▶ **WHAT YOU ARE ASKED TO DO**: The expected response is the full listing, retyped exactly, without its images.

[[ INFORMATION SUPPLIED, beginning ]]

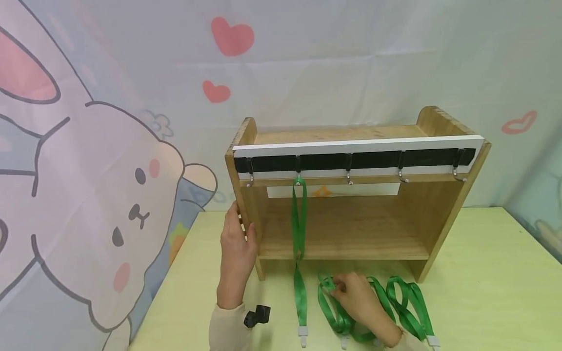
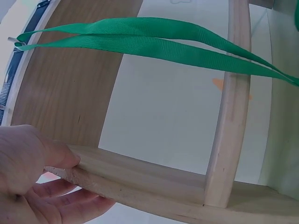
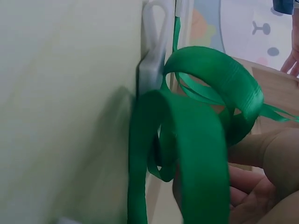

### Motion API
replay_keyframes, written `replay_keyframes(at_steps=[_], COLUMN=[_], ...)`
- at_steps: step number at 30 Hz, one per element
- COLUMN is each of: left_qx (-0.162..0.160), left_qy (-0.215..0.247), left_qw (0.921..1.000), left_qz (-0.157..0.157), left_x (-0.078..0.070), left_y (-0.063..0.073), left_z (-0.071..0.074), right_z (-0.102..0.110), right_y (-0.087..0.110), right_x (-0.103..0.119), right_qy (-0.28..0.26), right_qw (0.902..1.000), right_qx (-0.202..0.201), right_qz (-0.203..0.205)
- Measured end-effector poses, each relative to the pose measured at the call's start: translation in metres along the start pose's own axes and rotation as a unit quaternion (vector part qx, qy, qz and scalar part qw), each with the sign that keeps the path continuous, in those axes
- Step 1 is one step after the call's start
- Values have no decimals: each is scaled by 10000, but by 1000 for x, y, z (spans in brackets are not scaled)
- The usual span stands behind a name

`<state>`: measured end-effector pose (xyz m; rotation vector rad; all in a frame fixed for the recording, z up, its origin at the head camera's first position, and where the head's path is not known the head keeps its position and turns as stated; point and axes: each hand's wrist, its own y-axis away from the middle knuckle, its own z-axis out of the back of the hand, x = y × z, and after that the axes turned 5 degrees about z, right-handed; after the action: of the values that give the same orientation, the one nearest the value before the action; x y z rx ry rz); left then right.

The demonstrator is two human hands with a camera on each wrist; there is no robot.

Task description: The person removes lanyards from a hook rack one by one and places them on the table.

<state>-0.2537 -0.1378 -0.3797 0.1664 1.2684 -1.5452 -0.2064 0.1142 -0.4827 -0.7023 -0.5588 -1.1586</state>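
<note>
My left hand (image 1: 236, 248) grips the left side panel of a wooden shelf (image 1: 342, 229), thumb on the inner face and fingers outside. In the left wrist view, the thumb lies on the panel's edge. A green lanyard (image 1: 299, 224) hangs from the second hook from the left, its white clip (image 1: 303, 332) low in front of the shelf. On the table, my right hand (image 1: 357, 298) pinches the loop end of another green lanyard (image 1: 327, 303). Ribbon partly hides those fingertips in the right wrist view. More green lanyards (image 1: 409, 308) lie coiled right of that hand.
A black strip (image 1: 377, 160) with several metal hooks runs along the shelf's white front board (image 1: 443, 143). The shelf stands on a pale yellow-green table (image 1: 496, 273). Behind it hangs a cloth (image 1: 333, 97) printed with a rabbit and hearts.
</note>
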Motion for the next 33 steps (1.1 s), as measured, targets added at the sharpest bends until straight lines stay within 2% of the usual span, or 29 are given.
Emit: replay_keyframes(at_steps=[5, 11, 19, 26, 33], left_qx=[-6, -17, -39, -21, 12], left_qy=[8, -27, -29, -32, 31], left_qw=[10000, 10000, 10000, 10000, 10000], left_qz=[-6, -60, 25, -49, -15], left_x=[1, 3, 4, 5, 4], left_y=[0, -1, 0, -1, -1], left_z=[0, -1, 0, -1, -2], right_z=[4, 9, 13, 23, 38], right_y=[0, 2, 1, 1, 4], right_x=[0, 1, 0, 11, 22], right_qy=[256, 432, 237, 126, 143], right_qw=[9996, 9991, 9996, 9993, 9999], right_qx=[91, 6, 155, 164, 27], right_qz=[-23, 56, 8, -314, -28])
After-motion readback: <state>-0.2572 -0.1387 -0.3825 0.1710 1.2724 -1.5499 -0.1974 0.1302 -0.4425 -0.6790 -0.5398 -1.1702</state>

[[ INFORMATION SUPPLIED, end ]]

▶ **RESPONSE**:
### Motion API
replay_keyframes, written `replay_keyframes(at_steps=[_], COLUMN=[_], ...)`
- at_steps: step number at 30 Hz, one per element
- COLUMN is each of: left_qx (-0.162..0.160), left_qy (-0.215..0.247), left_qw (0.921..1.000), left_qz (-0.157..0.157), left_x (-0.078..0.070), left_y (-0.063..0.073), left_z (-0.071..0.074), right_z (-0.102..0.110), right_y (-0.087..0.110), right_x (-0.103..0.119), right_qy (-0.28..0.26), right_qw (0.902..1.000), right_qx (-0.202..0.201), right_qz (-0.203..0.205)
- Measured end-effector poses, each relative to the pose measured at the call's start: translation in metres along the start pose's own axes and rotation as a unit quaternion (vector part qx, qy, qz and scalar part qw), each with the sign that keeps the path continuous, in those axes
- Step 1 is one step after the call's start
- Values have no decimals: each is scaled by 10000, but by 1000 for x, y, z (spans in brackets are not scaled)
- The usual span stands behind a name

`<state>`: measured end-effector pose (xyz m; rotation vector rad; all in a frame fixed for the recording, z up, its origin at the head camera's first position, and where the head's path is not known the head keeps its position and turns as stated; point and axes: each hand's wrist, its own y-axis away from the middle knuckle, its own z-axis out of the back of the hand, x = y × z, and after that the axes turned 5 degrees about z, right-handed; after the action: of the values that give the same orientation, the one nearest the value before the action; x y z rx ry rz); left then right.

The demonstrator is two human hands with a camera on each wrist; there is no robot.

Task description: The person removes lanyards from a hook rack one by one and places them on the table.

<state>-0.2537 -0.1378 -0.3797 0.1664 1.2684 -1.5452 -0.2064 0.1142 -0.4827 -0.7023 -0.5588 -1.1586</state>
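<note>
My left hand (image 1: 236, 248) grips the left side panel of a wooden shelf (image 1: 342, 229), thumb on the inner face and fingers outside. In the left wrist view, the thumb lies on the panel's edge. A green lanyard (image 1: 299, 224) hangs from the second hook from the left, its white clip (image 1: 303, 332) low in front of the shelf. On the table, my right hand (image 1: 357, 298) pinches the loop end of another green lanyard (image 1: 327, 303). Ribbon partly hides those fingertips in the right wrist view. More green lanyards (image 1: 409, 308) lie coiled right of that hand.
A black strip (image 1: 377, 160) with several metal hooks runs along the shelf's white front board (image 1: 443, 143). The shelf stands on a pale yellow-green table (image 1: 496, 273). Behind it hangs a cloth (image 1: 333, 97) printed with a rabbit and hearts.
</note>
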Motion for the next 33 steps (1.1 s), as measured, targets added at the sharpest bends until straight lines stay within 2% of the usual span, or 29 are given.
Emit: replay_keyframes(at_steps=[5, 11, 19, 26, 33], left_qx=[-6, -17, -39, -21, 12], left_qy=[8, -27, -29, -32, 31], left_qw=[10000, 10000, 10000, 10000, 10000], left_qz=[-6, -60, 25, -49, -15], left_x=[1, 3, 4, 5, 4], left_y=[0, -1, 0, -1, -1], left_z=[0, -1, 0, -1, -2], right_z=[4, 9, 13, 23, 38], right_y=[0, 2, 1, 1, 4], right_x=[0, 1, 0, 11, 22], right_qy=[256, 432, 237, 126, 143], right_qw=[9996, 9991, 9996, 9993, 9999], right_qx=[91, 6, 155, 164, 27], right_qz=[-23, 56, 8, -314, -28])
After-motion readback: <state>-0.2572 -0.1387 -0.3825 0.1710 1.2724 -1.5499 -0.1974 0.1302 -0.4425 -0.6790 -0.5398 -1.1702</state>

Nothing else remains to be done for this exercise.